[THE PROBLEM] Exactly as written, output the lines below starting from the first and ending with the line that contains "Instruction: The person"; omit pictures.

━━ SOURCE DATA ━━

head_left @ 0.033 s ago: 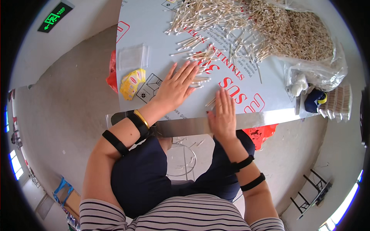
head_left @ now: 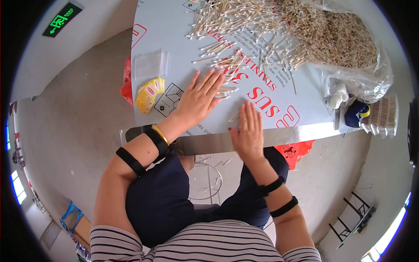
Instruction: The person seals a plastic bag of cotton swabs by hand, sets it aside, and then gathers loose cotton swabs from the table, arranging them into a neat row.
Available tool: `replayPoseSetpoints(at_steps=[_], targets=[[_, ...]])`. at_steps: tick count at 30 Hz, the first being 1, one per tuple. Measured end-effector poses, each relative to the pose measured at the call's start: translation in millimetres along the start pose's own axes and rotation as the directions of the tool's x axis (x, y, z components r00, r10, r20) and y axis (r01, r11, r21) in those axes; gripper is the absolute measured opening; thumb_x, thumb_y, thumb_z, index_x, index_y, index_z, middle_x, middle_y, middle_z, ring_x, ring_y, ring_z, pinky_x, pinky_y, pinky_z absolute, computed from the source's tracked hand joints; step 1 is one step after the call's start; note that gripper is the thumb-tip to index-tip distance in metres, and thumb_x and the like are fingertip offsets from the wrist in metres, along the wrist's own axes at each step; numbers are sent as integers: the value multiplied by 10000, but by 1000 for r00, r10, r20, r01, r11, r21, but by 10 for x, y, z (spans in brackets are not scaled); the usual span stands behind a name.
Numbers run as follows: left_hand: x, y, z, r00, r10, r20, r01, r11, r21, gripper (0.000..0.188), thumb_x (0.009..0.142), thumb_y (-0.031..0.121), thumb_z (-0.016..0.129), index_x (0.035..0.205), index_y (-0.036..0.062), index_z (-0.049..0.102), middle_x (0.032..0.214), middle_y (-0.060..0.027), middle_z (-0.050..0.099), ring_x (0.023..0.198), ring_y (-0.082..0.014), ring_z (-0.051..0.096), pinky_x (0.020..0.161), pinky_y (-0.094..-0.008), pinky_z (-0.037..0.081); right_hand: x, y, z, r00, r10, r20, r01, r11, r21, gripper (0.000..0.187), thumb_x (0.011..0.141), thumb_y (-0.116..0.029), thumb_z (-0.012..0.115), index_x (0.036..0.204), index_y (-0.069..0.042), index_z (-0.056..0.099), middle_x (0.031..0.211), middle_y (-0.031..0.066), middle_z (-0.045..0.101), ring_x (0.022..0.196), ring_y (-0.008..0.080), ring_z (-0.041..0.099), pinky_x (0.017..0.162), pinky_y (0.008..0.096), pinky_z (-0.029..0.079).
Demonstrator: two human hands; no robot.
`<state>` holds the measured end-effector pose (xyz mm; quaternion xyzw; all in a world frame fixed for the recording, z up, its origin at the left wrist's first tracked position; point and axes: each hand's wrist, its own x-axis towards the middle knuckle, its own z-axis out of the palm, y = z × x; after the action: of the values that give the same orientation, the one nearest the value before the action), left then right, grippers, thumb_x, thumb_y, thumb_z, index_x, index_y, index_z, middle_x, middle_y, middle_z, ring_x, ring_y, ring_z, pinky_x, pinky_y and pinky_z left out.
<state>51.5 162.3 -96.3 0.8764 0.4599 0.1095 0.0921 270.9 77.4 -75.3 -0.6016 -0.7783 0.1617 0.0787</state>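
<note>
My left hand lies palm down on the table, fingers stretched out. Its fingertips rest at the edge of a small group of cotton swabs. To the right, my right hand is flat over the table's front edge with straight fingers and the thumb out to the left. A thin swab stick shows beside its fingers; the rest of it is hidden. Beyond both hands lie more loose swabs and a large heap of them.
Clear plastic bags and yellow paper labels lie at the left. At the right are a big bag of swabs, a dark blue tape dispenser and packed swab bundles. A red bag hangs below the front edge.
My right hand has shifted slightly left, and the swab stick by its fingers has moved left along with it. My left hand has stayed in place.
</note>
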Motion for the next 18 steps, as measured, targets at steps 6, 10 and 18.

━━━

[RESULT FOR THIS EXERCISE]
head_left @ 0.033 s ago: 
head_left @ now: 
Instruction: The person seals a plastic bag of cotton swabs by hand, sets it aside, and then gathers loose cotton swabs from the table, arranging them into a neat row.

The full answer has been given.